Investments are safer today thanks to the travails of Sahara investors

At one point of time, Sahara was the country’s biggest employer after the Indian Railways, according to Time magazine.
At one point of time, Sahara was the country’s biggest employer after the Indian Railways, according to Time magazine.


  • Regulatory reforms in favour of investor safety were spurred by the plight of retail investors left in the lurch by Ponzi-like schemes run by Sahara Group under its charismatic founder Subrata Roy (1948-2023).

Swashbuckling, buccaneering and flamboyant, Subrata Roy, founder of the Sahara Group that bestrode the Indian business and financial sector like a colossus in the 1980s, has been described as all that and more. Robin Hood to some, he was a dream merchant to thousands more who lost their hard-earned money in his companies. Among financial-sector regulators, his name evoked exasperation, as he had defied attempts to rein him in for years. Back when Sahara burst onto the scene, India’s economy had not yet been unshackled. Like another Indian, Harshad Mehta, who exploited the grey areas in our maze of regulations, Roy managed to create a vast financial empire by walking the thin line between what was permissible and what was left vague and undefined. The lone financial-sector regulator of the pre-reform period, the Reserve Bank of India (RBI) watched almost helplessly as the residuary non-bank finance company (the term then used for the main engine of the group, Sahara India and Financial Corp) went on to garner deposits from ignorant savers, captivated by its charismatic promoter, the promise of high returns and the dramatic growth of the group.

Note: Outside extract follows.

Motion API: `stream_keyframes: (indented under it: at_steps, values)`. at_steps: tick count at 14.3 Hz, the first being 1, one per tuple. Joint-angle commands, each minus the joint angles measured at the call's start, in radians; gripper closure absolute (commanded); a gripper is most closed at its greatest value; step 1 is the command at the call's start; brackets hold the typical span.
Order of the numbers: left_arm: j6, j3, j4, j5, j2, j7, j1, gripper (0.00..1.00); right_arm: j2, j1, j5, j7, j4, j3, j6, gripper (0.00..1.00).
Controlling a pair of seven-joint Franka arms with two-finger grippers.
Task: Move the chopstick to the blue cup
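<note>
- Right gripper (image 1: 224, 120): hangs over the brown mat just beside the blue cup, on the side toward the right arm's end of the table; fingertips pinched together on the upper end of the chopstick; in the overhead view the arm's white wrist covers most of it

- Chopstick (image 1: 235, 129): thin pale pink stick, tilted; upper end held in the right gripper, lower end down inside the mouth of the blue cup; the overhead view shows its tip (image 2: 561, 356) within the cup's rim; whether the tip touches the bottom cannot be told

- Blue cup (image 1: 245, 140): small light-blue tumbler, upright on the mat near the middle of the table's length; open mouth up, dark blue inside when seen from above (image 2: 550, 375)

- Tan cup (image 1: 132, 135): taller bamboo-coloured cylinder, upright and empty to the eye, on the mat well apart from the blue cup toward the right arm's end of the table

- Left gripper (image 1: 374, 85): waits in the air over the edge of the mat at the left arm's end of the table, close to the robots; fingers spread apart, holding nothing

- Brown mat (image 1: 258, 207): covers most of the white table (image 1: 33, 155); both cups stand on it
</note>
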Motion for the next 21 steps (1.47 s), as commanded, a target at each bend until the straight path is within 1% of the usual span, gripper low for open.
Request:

At one point of time, it was the country’s biggest employer after the Indian Railways, according to Time magazine. Roy hobnobbed with the rich and the well-connected, all of whom vied to be seen in his company. His business empire sprawled across financial services, real estate, aviation, media and entertainment, and it seemed there was no stopping him. Until, finally, the long arm of the law eventually caught up with him, though Roy himself served only a short part of his sentence behind bars. Remarkably, despite the strictures against him and his companies, the group continued to operate and diversify, though with the opening up of the economy and rise of other business titans, it soon became an also-ran.

To the more discerning, particularly those who track the financial sector more closely, however, Roy’s legacy lies in how the antics of the group spurred into action first RBI and then our capital markets regulator, the Securities and Exchange Board of India (Sebi). The expansion and tightening of RBI’s control over non-banking finance companies (NBFCs) can be directly traced to the regulator’s inability to rein in the activities of Sahara and its politically connected promoter. Though a comprehensive amendment to the RBI Act of 1934 that gave it extensive powers over NBFCs came only in 1997, the noose had already begun to tighten around players like Peerless and Sahara well before that, thanks to complaints from disgruntled investors and possibly a whistle-blower, a rarity in those days. Both companies challenged RBI in court, and while Peerless lost and went down, Sahara managed to get a long rope as it fought first RBI and then Sebi, buying precious time for itself. Yet, if the NBFC sector is much better regulated today, it is thanks to the extensive powers accorded to RBI in the aftermath of run-ins with businesses like Roy’s. Likewise, Sebi’s powers over collective investment schemes of the kind that Sahara deployed to sell dreams to the poor, especially in the hinterland, can be traced to repeated violations by the group. No doubt thousands of investors paid an exorbitant price in the process. But if the world of investors in India is better now, even if far from perfect, it is, partly and indirectly, because of the misdeeds of Roy and his companies.